Harcèlement de rue : Une étude de l’Ined, menée auprès de plus de 27 000 personnes en 2015, est publiée ce jeudi 7 décembre. Elle révèle que les violences ressenties sont omniprésentes. Et les jeunes femmes sont les premières victimes de comportements inacceptables dans l’espace public.

C’est presque sans un haussement de sourcil que l’on recevrait l’étude réalisée par l’Institut national des études démographiques (Ined). Sans surprise, les jeunes femmes, dans les grandes villes, sont les premières victimes de comportements violents ou inacceptables subis dans l’espace public. Ce que l’on appelle désormais le harcèlement de rue. Rien d’étonnant, malheureusement, car comme le rappelle Libération, il y a deux ans, le Haut Conseil à l’Egalité révélait que 100% des femmes avaient été victime de harcèlement sexuel au moins une fois dans leur vie dans les transports en commun.


Qu’en est-il cette année ? Publiée ce jeudi 7 décembre, l’enquête Virage de l’Ined, a été menée auprès de 27 268 personnes, 15 556 femmes et 11 712 hommes de 20 à 69 ans. Des résultats à mi-parcours, les résultats définitifs seront dévoilés en novembre 2018, montrent déjà une tendance : la violence ressentie est partout, mais « les femmes et les hommes ne sont pas égaux et ne subissent pas le même fait », indique l’Ined.

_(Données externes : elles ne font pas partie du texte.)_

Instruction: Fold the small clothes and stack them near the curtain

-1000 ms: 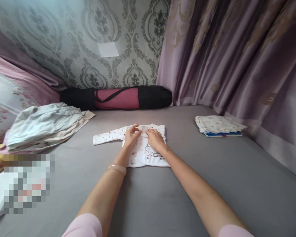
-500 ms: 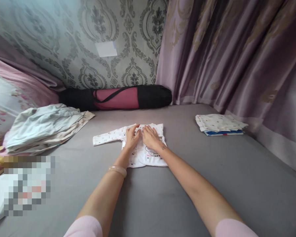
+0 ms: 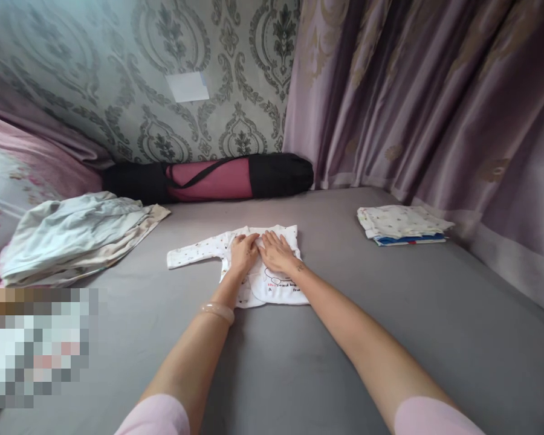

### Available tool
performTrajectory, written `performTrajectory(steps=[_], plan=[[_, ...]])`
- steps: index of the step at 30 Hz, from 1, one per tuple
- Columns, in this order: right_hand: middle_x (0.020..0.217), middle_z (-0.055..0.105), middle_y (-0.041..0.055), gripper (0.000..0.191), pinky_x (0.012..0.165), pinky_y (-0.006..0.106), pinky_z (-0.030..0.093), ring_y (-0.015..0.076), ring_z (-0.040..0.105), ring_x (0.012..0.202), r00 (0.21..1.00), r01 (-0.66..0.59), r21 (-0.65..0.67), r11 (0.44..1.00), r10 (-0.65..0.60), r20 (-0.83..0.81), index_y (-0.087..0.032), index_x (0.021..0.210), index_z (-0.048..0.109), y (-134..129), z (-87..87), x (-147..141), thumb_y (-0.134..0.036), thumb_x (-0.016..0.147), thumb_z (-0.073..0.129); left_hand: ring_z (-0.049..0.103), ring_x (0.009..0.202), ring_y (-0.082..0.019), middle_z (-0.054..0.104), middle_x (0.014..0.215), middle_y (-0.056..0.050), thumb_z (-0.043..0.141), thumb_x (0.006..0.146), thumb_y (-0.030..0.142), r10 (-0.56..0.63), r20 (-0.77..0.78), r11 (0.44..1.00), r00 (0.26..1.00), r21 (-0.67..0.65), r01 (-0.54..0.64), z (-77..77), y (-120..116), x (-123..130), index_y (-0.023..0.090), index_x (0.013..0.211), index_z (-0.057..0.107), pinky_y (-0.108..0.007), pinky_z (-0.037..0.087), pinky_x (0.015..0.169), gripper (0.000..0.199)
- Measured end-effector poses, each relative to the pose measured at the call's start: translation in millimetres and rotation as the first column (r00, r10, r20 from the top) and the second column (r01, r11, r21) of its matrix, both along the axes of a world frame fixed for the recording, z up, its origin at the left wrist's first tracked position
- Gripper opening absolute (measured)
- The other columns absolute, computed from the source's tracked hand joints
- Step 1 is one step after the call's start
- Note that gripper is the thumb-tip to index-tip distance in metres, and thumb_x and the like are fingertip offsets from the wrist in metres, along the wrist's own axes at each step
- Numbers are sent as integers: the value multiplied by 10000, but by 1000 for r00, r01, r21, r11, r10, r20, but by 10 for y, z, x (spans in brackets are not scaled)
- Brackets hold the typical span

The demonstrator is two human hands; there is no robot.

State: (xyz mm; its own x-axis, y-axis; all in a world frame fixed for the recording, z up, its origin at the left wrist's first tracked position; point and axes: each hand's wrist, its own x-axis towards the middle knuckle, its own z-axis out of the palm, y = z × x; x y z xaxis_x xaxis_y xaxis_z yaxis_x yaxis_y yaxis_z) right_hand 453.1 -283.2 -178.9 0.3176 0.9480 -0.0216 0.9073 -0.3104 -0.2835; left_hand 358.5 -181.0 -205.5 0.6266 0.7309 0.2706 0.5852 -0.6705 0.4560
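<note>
A small white baby shirt with a tiny print and some lettering lies on the grey sheet. One sleeve stretches out to the left, while the right side is folded in over the body. My right hand rests flat on the upper part of the shirt, fingers stretched out. Close beside it, my left hand presses on the shirt's upper middle, its fingers extended and slightly bent. The two hands nearly touch, and part of the shirt is hidden beneath them.
To the left lies a loose heap of pale clothes. A folded stack of clothes sits at the right. A black and dark pink long bag lies along the wall, and purple curtains hang at the right.
My left hand has moved slightly closer to the right hand and lies flatter on the shirt. My right hand stays nearly in place. The view has shifted a little.
</note>
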Motion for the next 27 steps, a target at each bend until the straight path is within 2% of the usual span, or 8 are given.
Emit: performTrajectory(steps=[7,15,20,27], plan=[[1585,171,173,686,1175,411,32,264,103,1469,985,164,22,986,-165,55,16,1501,224,-68,-71,79,-435,986,188,500,1225,-242,674,1193,-24,428,866,161,-18,-55,1000,998,2,18,9,6,-4,278,1227,647,-365,374,1058,438],[1572,203,201,673,1172,411,84,294,134,1457,942,320,-17,947,-317,113,55,1484,238,-209,-33,268,-386,974,235,454,1268,-265,604,1326,21,398,884,176,-52,-92,997,994,-54,48,69,-19,-30,263,1266,614,-377,331,1095,448],[1569,207,209,656,1155,394,150,296,186,1443,922,372,-17,928,-367,121,50,1481,248,-303,-28,381,-359,967,243,430,1299,-263,582,1345,27,389,883,181,-70,-121,994,990,-96,59,120,-35,-59,290,1286,588,-380,313,1103,463],[1563,226,211,640,1155,425,147,292,202,1437,897,430,2,903,-428,112,40,1484,240,-335,-35,369,-339,969,241,404,1321,-275,553,1376,18,389,886,207,-82,-120,991,989,-116,68,107,-27,-62,299,1301,568,-406,271,1122,462]])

Un quart des femmes victimes de violence sexuelle

Les participants ont été exposés à la même question : Avez-vous subi des violences verbales, physiques ou sexuelles ? Réponse, au cours de l’année écoulée, un quart des femmes déclarent avoir subi, au moins une fois, des sifflements (20%), des insultes (8%), ont été suivies (3%), ont subi un pelotage ou un baiser forcé (2%), des propositions sexuelles insistantes (1%) ou de l’exhibitionnisme (1%). De leur côté, les hommes subissent moins fréquemment des violences sexuelles (6%) et physiques (4%). Ente 20 et 69 ans, le viol et les tentatives de viol concernent 0,9% des femmes et 0,3% des hommes.

Disparités entre les femmes et les hommes, mais aussi en fonction de l’âge et de la situation géographique. Ainsi, les jeunes femmes de 20 à 24 ans, vivant dans des grandes villes sont particulièrement visées. 40% d’entre elles déclarent avoir subi une « drague importune », et 14% du harcèlement, voire des atteintes sexuelles. En Île-de-France, ces pourcentages explosent à 68 et 34%, contre 17 et 9% en zone rurale.

Si les faits sont là, la gravité qui leur est accordée varie entre les femmes et les hommes. Selon l’Ined, un tiers des hommes ayant déclaré une situation de harcèlement la jugera grave, contre 70% chez les femmes (45%), relaye La Coix.

Rappelons que cette étude a été réalisée en 2015, avant l’affaire Weinstein. Hier, le magazine américain Time a décerné le titre de « personnalité de l’année » à celles qui ont « brisé le silence » et contribué à lancer un mouvement.